■ WORK ORDER ■
I'd like the entries that follow repeated exactly, with the pictures left out.

■ AVAILABLE RECORDS ■
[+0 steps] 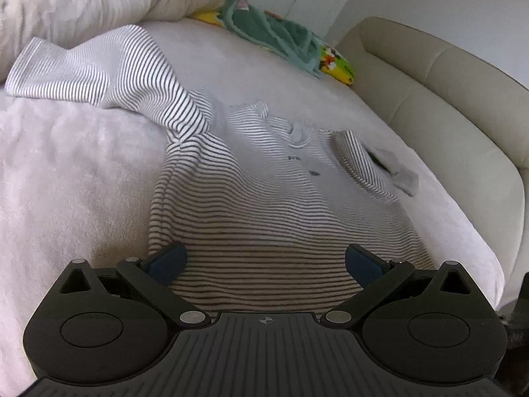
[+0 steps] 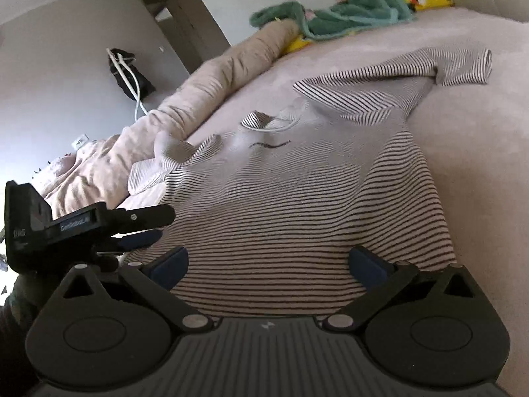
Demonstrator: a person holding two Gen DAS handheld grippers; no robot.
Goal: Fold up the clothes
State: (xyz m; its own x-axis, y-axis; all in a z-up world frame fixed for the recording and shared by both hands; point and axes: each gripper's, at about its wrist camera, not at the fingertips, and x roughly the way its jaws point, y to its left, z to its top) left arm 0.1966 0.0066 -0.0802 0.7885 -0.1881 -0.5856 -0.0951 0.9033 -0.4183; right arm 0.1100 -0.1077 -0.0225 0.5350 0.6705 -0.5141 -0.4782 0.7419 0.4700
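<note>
Both grippers, left gripper (image 1: 266, 261) and right gripper (image 2: 267, 263), low over shirt (image 1: 264, 205) hem, fingers wide, holding nothing. Could grab just 1 layer, or bunch soft cloth, making a crooked fold. Could drag shirt off bed (image 1: 82, 172) near edge. Shirt striped black and white, spread flat mid-bed, wrinkly, 2 sleeves flopped out, neck toward far edge.

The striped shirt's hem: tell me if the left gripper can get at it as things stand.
Probably yes. The left gripper is open with its fingers spread just over the hem of the striped shirt, which lies flat on the bed. Nothing lies between them; the right gripper is off to one side.
</note>
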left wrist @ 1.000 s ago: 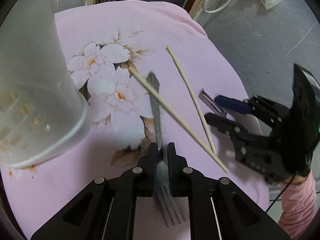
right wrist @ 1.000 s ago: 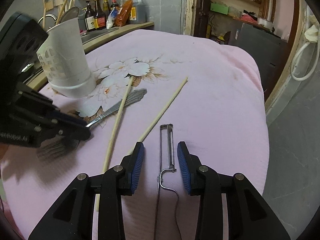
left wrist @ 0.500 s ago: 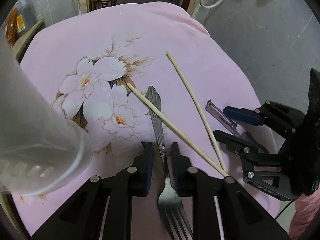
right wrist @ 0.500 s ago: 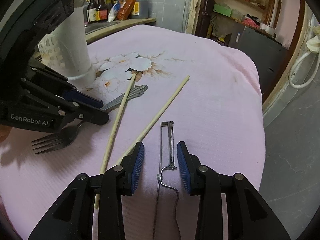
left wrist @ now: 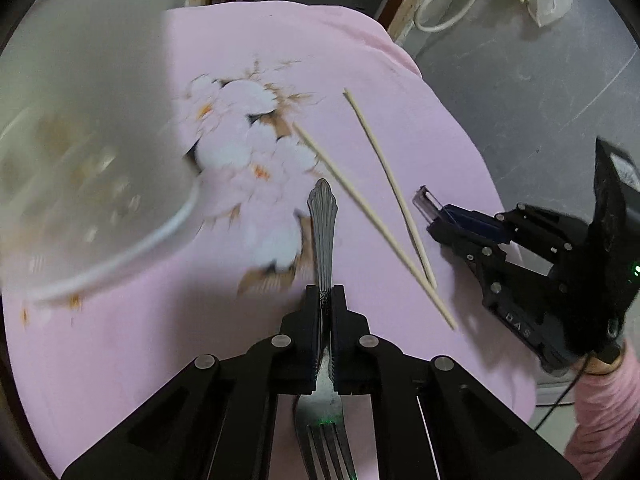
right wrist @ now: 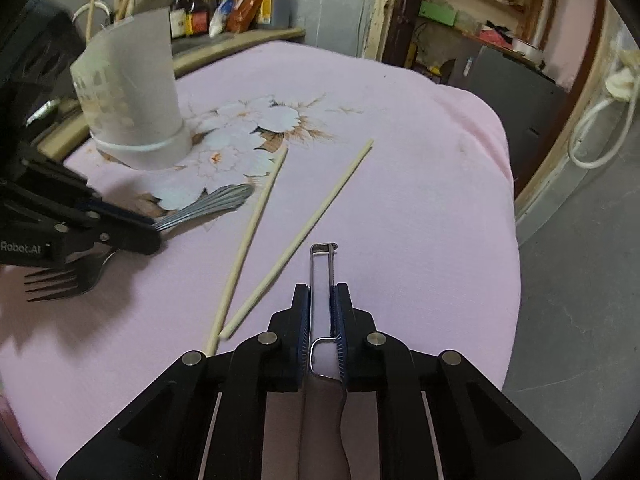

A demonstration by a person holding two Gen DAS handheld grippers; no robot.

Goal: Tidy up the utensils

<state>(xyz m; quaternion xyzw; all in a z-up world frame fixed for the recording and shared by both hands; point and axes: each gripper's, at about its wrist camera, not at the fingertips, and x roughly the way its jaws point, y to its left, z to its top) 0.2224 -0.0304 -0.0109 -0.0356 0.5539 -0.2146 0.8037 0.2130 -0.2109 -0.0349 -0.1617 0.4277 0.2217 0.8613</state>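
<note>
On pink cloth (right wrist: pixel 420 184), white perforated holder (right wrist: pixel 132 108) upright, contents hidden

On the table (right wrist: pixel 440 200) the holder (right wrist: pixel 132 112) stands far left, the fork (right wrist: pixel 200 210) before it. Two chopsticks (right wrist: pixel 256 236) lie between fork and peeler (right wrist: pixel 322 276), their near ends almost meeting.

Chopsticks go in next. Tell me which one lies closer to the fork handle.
The left chopstick, whose far tip reaches the flower print; its middle passes just beside the fork handle. The other chopstick lies farther right, near the peeler.
</note>
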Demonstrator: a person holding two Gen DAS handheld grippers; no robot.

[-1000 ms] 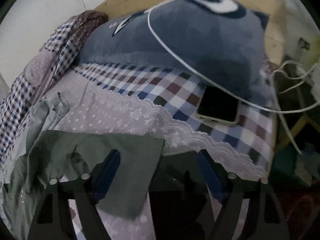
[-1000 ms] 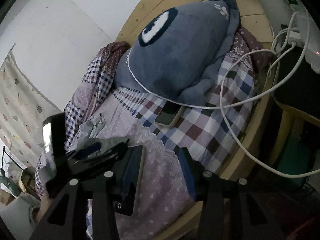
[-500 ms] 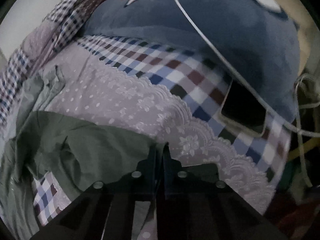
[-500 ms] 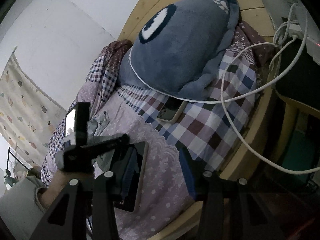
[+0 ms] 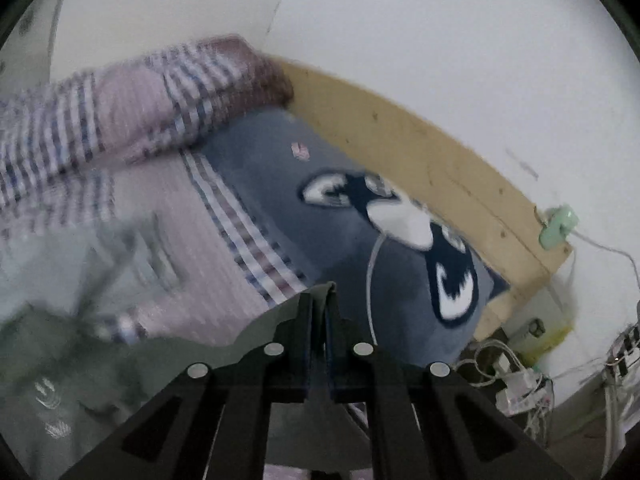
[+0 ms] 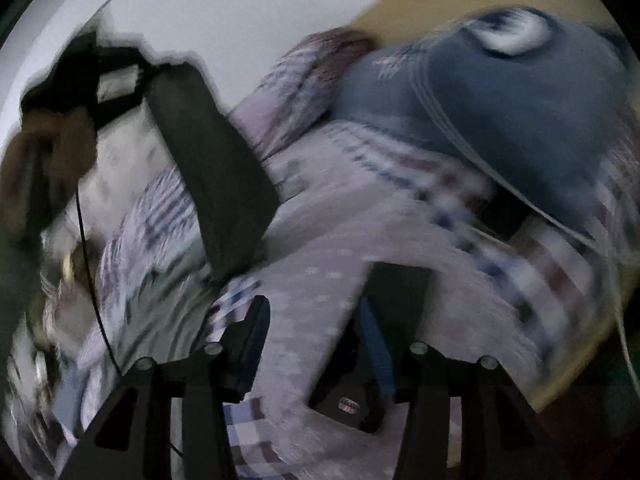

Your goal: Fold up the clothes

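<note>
Colours on the bed
Grey-green garment, lilac dotted sheet, blue-and-maroon checked quilt, slate-blue pillow with navy-and-white motif, pale wood headboard.

The left gripper has its jaws closed together, pinching a thin fold of grey-green fabric between the fingertips. The right gripper has its jaws spread wide apart with nothing between them. In the right wrist view, the left gripper is raised at upper left, gripped by a hand; motion blur obscures finer detail.
</note>
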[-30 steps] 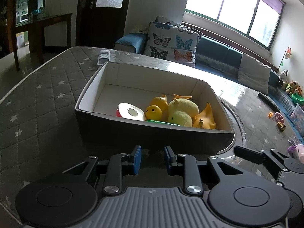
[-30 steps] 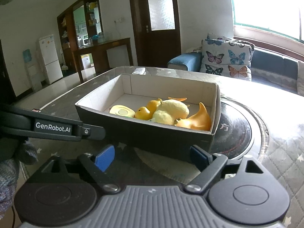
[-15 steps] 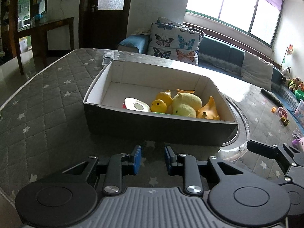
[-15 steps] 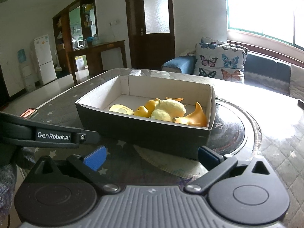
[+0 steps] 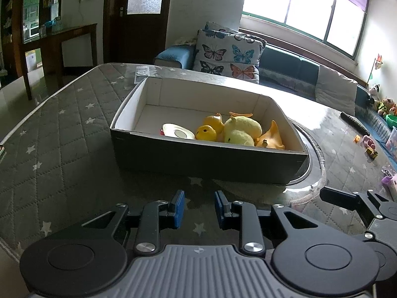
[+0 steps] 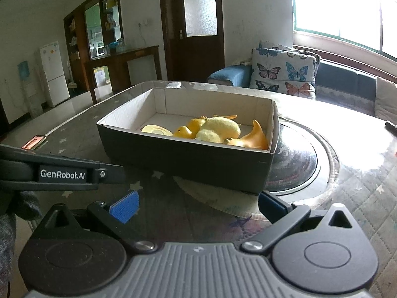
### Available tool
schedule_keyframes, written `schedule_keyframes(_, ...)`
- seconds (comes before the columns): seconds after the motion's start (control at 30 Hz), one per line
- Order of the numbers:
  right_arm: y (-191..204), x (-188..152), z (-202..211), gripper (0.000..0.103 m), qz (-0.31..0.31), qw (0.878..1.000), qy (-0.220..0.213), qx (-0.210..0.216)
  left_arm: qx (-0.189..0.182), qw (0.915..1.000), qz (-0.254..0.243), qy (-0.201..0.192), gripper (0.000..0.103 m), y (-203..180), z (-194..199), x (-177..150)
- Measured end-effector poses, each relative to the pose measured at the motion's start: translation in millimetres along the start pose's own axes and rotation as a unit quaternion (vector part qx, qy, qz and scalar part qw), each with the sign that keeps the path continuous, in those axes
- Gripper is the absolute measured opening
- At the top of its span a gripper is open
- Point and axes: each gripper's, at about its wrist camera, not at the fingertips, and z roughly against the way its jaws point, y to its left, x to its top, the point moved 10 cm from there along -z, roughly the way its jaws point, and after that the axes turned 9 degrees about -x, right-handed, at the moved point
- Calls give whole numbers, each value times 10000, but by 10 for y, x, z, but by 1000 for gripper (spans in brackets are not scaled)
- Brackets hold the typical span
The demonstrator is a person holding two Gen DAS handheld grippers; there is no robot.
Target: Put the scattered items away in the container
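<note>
Grey quilted star-print table cover (image 5: 57, 134) spans the tabletop, partly under a glossy clear sheet. Dark round turntable (image 6: 297, 164) sits at the table's centre, its edge under the box's right end. Cardboard box (image 5: 203, 159), dark outside and white inside, rests on the table, open top, long side facing both cameras. Inside, toys bunch toward the right half: pale yellow plush (image 5: 242, 130) in the middle, orange rubber duck (image 5: 271, 137) against the right wall, small yellow chick (image 5: 206, 132) touching the plush's left side, another yellow-orange toy (image 5: 214, 120) just behind the chick, flat white-and-yellow disc (image 5: 177, 131) left of the chick. Left half of the box floor is bare.

Left gripper (image 5: 197, 208) hovers low over the cover, just in front of the box, blue pads part way closed with a narrow gap, nothing between them. Right gripper (image 6: 196, 204) is also just in front of the box, jaws spread wide, holding nothing. Remote (image 5: 141, 73) lies beyond the box's far left corner. Phone (image 6: 33, 141) lies near the table's left edge, well apart from the box.
</note>
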Motion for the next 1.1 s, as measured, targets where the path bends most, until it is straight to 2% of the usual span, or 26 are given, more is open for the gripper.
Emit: schedule_keyframes(1.1, -135, 4, -389, 103, -199, 9986, 452, -206, 153, 9996, -73, 241, 29, 68, -336, 102)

■ RESPONSE BOX ■
[+0 steps] 
[+0 steps] 
Demonstrator: a person holding two Gen DAS handheld grippers; no robot.
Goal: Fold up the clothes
State: (xyz m; its own x-axis, y-axis; all in a z-up world frame fixed for the recording and shared by both hands; point and axes: each gripper's, at about its wrist camera, not at the fingertips, and x roughly the way its jaws point, y to its left, z to its top) left arm 0.1966 0.0066 -0.0802 0.7885 -0.1881 -0.5856 -0.0951 0.9033 -0.4183; right arm 0.1100 -0.1077 -0.0225 0.5350 0.6705 -0.5141 -0.4782 0.7419 0.4700
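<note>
Both grippers, left gripper (image 1: 266, 261) and right gripper (image 2: 267, 263), low over shirt (image 1: 264, 205) hem, fingers wide, holding nothing. Could grab just 1 layer, or bunch soft cloth, making a crooked fold. Could drag shirt off bed (image 1: 82, 172) near edge. Shirt striped black and white, spread flat mid-bed, wrinkly, 2 sleeves flopped out, neck toward far edge.

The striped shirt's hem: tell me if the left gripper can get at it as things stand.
Probably yes. The left gripper is open with its fingers spread just over the hem of the striped shirt, which lies flat on the bed. Nothing lies between them; the right gripper is off to one side.
</note>
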left wrist @ 1.000 s ago: 
right wrist @ 1.000 s ago: 
left wrist @ 0.500 s ago: 
right wrist @ 0.500 s ago: 
left wrist @ now: 
right wrist @ now: 

A demonstration by a person holding two Gen DAS handheld grippers; no robot.

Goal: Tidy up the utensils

<state>(xyz m; quaternion xyzw; all in a z-up world frame fixed for the recording and shared by both hands; point and axes: each gripper's, at about its wrist camera, not at the fingertips, and x roughly the way its jaws point, y to its left, z to its top) 0.2224 -0.0304 -0.0109 -0.0356 0.5539 -0.2146 0.8037 0.2130 -0.2109 -0.0349 -0.1617 0.4277 0.2217 0.8613</state>
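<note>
On pink cloth (right wrist: pixel 420 184), white perforated holder (right wrist: pixel 132 108) upright, contents hidden

On the table (right wrist: pixel 440 200) the holder (right wrist: pixel 132 112) stands far left, the fork (right wrist: pixel 200 210) before it. Two chopsticks (right wrist: pixel 256 236) lie between fork and peeler (right wrist: pixel 322 276), their near ends almost meeting.

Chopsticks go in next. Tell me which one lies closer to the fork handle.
The left chopstick, whose far tip reaches the flower print; its middle passes just beside the fork handle. The other chopstick lies farther right, near the peeler.
</note>
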Demonstrator: a person holding two Gen DAS handheld grippers; no robot.

[-1000 ms] 
[-1000 ms] 
[-500 ms] 
[-500 ms] 
[+0 ms] 
[+0 ms] 

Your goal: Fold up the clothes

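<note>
Colours on the bed
Grey-green garment, lilac dotted sheet, blue-and-maroon checked quilt, slate-blue pillow with navy-and-white motif, pale wood headboard.

The left gripper has its jaws closed together, pinching a thin fold of grey-green fabric between the fingertips. The right gripper has its jaws spread wide apart with nothing between them. In the right wrist view, the left gripper is raised at upper left, gripped by a hand; motion blur obscures finer detail.
</note>
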[-30 steps] 
[-30 steps] 
[-15 steps] 
[-15 steps] 
[+0 steps] 
[+0 steps] 
### Available tool
schedule_keyframes, written `schedule_keyframes(_, ...)`
- seconds (comes before the columns): seconds after the motion's start (control at 30 Hz), one per line
- Order of the numbers:
  right_arm: y (-191..204), x (-188..152), z (-202..211), gripper (0.000..0.103 m), qz (-0.31..0.31), qw (0.878..1.000), qy (-0.220..0.213), qx (-0.210..0.216)
  left_arm: qx (-0.189..0.182), qw (0.915..1.000), qz (-0.254..0.243), qy (-0.201..0.192), gripper (0.000..0.103 m), y (-203..180), z (-194..199), x (-177..150)
- Measured end-effector poses, each relative to the pose measured at the motion's start: translation in millimetres along the start pose's own axes and rotation as a unit quaternion (vector part qx, qy, qz and scalar part qw), each with the sign that keeps the path continuous, in those axes
- Gripper is the absolute measured opening
- At the top of its span a gripper is open
- Point and axes: each gripper's, at about its wrist camera, not at the fingertips, and z roughly against the way its jaws point, y to its left, x to its top, the point moved 10 cm from there along -z, roughly the way its jaws point, and after that the axes turned 9 degrees about -x, right-handed, at the moved point
- Calls give whole numbers, each value times 10000, but by 10 for y, x, z, but by 1000 for gripper (spans in brackets are not scaled)
- Brackets hold the typical span
The demonstrator is a person holding two Gen DAS handheld grippers; there is no robot.
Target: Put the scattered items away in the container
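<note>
Grey quilted star-print table cover (image 5: 57, 134) spans the tabletop, partly under a glossy clear sheet. Dark round turntable (image 6: 297, 164) sits at the table's centre, its edge under the box's right end. Cardboard box (image 5: 203, 159), dark outside and white inside, rests on the table, open top, long side facing both cameras. Inside, toys bunch toward the right half: pale yellow plush (image 5: 242, 130) in the middle, orange rubber duck (image 5: 271, 137) against the right wall, small yellow chick (image 5: 206, 132) touching the plush's left side, another yellow-orange toy (image 5: 214, 120) just behind the chick, flat white-and-yellow disc (image 5: 177, 131) left of the chick. Left half of the box floor is bare.

Left gripper (image 5: 197, 208) hovers low over the cover, just in front of the box, blue pads part way closed with a narrow gap, nothing between them. Right gripper (image 6: 196, 204) is also just in front of the box, jaws spread wide, holding nothing. Remote (image 5: 141, 73) lies beyond the box's far left corner. Phone (image 6: 33, 141) lies near the table's left edge, well apart from the box.
</note>
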Motion for the next 1.1 s, as measured, targets where the path bends most, until it is straight to 2% of the usual span, or 26 are given, more is open for the gripper.
Emit: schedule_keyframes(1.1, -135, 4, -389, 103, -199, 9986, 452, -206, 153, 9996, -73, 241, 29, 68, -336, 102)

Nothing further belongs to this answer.